TASK DESCRIPTION
Quote each line exactly, from the line that contains "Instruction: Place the" down to the last line of the listing, and no other lines.

INFORMATION SUPPLIED
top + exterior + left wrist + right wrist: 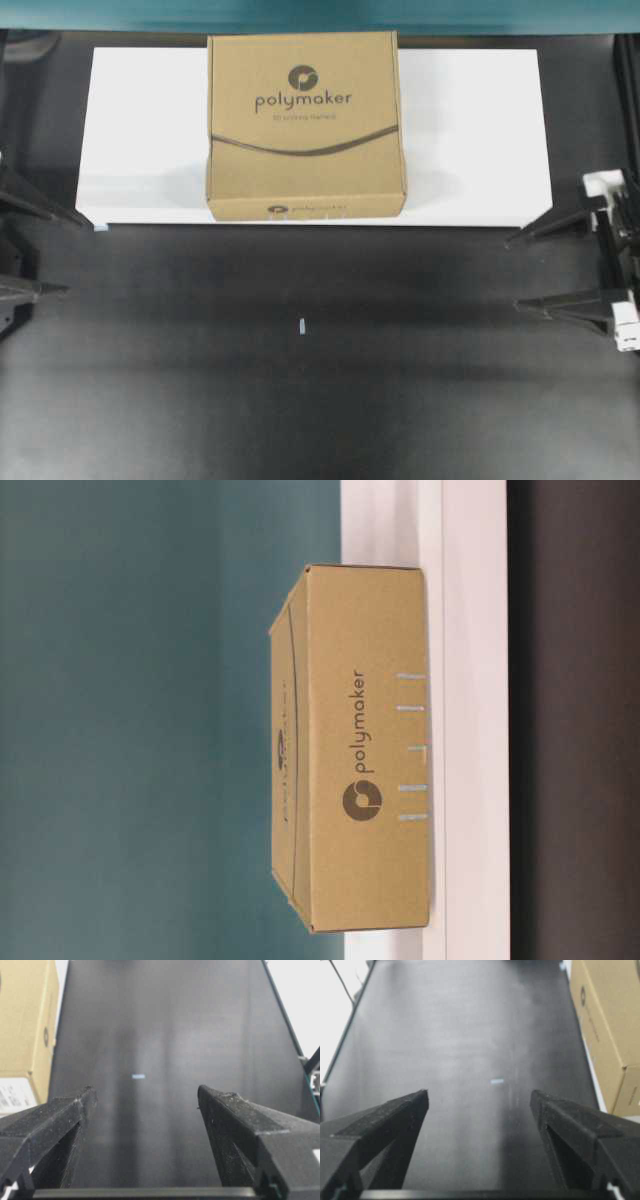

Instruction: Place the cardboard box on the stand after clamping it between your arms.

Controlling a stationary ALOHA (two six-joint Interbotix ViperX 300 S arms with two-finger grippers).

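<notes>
The brown cardboard box (pixel 305 125), printed "polymaker", lies flat on the white stand (pixel 470 130), centred and reaching its front edge. At table level the box (pixel 360 750) rests on the stand (pixel 470 680). My left gripper (pixel 75 256) is open at the table's left edge, well clear of the box. My right gripper (pixel 512 275) is open at the right edge, also apart from it. In the left wrist view the open gripper (pixel 145 1092) holds nothing, and the box (pixel 25 1020) shows far left. The right wrist view shows the open, empty gripper (pixel 479 1094) and the box (pixel 610 1025) at right.
A small light-blue mark (pixel 301 326) sits on the black table in front of the stand, between the two arms. A teal wall (pixel 320 15) runs behind the stand. The stand's bare top extends on both sides of the box.
</notes>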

SOLUTION TO THIS TASK
Instruction: Place the cardboard box on the stand after clamping it between your arms.

Controlling a stationary ALOHA (two six-joint Interbotix ViperX 300 S arms with two-finger grippers).

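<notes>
The brown cardboard box (pixel 305 125), printed "polymaker", lies flat on the white stand (pixel 470 130), centred and reaching its front edge. At table level the box (pixel 360 750) rests on the stand (pixel 470 680). My left gripper (pixel 75 256) is open at the table's left edge, well clear of the box. My right gripper (pixel 512 275) is open at the right edge, also apart from it. In the left wrist view the open gripper (pixel 145 1092) holds nothing, and the box (pixel 25 1020) shows far left. The right wrist view shows the open, empty gripper (pixel 479 1094) and the box (pixel 610 1025) at right.
A small light-blue mark (pixel 301 326) sits on the black table in front of the stand, between the two arms. A teal wall (pixel 320 15) runs behind the stand. The stand's bare top extends on both sides of the box.
</notes>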

That's the full output for the exercise.